EXERCISE OBJECTIVE: Where a line in the records below contains the string "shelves", tally it; give only the final number.

DATA EXTRACTS:

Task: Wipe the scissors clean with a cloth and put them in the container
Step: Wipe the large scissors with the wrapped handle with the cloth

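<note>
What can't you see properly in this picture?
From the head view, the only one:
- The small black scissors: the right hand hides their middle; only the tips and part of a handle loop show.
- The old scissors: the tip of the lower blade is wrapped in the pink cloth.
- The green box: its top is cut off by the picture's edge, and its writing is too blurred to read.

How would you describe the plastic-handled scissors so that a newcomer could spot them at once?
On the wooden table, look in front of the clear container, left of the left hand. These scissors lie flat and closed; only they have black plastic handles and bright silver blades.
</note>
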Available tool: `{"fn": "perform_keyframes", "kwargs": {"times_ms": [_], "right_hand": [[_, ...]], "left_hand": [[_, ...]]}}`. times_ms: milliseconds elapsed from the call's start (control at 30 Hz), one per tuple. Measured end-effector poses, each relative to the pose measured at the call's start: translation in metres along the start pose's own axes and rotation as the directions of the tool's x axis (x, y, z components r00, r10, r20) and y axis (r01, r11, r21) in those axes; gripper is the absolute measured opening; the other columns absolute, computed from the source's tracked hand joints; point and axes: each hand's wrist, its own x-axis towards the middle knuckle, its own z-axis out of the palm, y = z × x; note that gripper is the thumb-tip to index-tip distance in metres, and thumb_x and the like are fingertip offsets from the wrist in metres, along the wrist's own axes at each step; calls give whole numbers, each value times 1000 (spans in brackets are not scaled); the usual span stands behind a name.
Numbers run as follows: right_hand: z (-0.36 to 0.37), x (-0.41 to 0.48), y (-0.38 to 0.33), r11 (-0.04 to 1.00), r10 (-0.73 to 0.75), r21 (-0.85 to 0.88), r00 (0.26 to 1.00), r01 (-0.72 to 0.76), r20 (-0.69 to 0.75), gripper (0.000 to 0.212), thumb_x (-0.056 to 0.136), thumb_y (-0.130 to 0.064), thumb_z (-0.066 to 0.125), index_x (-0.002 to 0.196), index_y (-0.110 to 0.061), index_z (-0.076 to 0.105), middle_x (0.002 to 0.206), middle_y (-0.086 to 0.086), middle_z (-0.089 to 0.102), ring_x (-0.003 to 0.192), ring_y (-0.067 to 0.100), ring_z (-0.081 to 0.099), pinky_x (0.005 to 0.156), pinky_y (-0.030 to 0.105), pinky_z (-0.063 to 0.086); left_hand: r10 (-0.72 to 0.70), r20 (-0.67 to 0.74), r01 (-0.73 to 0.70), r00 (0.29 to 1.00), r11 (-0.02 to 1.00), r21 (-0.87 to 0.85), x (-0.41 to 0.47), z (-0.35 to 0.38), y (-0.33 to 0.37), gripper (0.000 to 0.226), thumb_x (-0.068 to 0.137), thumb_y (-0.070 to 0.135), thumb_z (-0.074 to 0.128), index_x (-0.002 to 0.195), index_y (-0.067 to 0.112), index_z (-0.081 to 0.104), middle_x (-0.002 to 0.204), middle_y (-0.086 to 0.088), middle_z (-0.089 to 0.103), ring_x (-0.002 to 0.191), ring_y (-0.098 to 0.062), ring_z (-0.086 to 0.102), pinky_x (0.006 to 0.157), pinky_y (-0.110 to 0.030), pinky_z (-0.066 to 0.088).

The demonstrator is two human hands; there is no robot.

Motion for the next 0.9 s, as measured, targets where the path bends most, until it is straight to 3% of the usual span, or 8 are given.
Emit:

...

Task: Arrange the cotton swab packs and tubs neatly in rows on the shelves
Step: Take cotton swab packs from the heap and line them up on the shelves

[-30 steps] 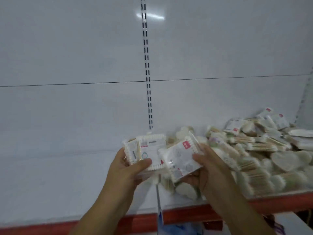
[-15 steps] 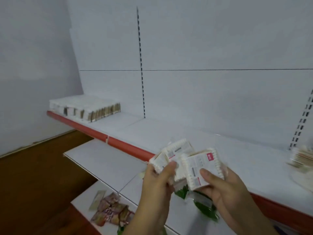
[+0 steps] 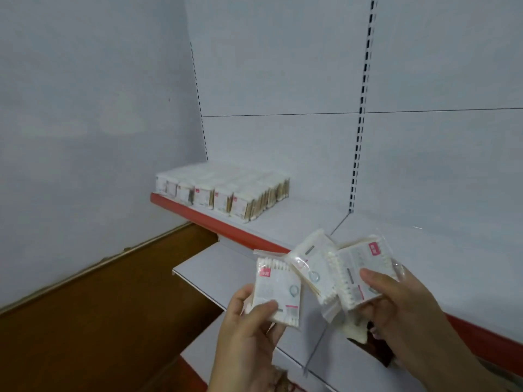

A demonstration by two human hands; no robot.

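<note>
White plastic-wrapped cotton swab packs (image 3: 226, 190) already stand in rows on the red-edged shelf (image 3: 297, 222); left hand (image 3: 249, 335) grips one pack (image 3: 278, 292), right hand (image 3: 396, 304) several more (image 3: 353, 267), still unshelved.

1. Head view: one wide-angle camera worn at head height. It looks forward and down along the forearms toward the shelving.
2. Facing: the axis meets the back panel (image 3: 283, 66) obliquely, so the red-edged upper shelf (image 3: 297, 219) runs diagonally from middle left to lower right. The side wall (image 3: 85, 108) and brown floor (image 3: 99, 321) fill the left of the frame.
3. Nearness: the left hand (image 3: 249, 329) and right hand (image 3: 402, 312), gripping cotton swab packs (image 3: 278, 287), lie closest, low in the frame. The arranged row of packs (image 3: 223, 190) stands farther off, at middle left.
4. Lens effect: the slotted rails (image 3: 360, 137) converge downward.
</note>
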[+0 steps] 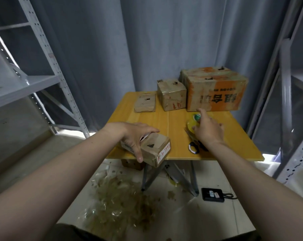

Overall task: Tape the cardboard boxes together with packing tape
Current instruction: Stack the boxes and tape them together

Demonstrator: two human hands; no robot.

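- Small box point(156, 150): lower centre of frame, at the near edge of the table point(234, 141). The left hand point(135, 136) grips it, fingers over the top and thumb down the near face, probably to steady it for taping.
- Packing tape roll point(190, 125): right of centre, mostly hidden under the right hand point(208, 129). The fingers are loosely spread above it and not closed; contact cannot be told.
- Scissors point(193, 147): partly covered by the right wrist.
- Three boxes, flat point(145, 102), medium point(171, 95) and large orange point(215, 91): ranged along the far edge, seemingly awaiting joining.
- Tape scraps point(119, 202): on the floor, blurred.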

SOLUTION TO THE EXERCISE: 2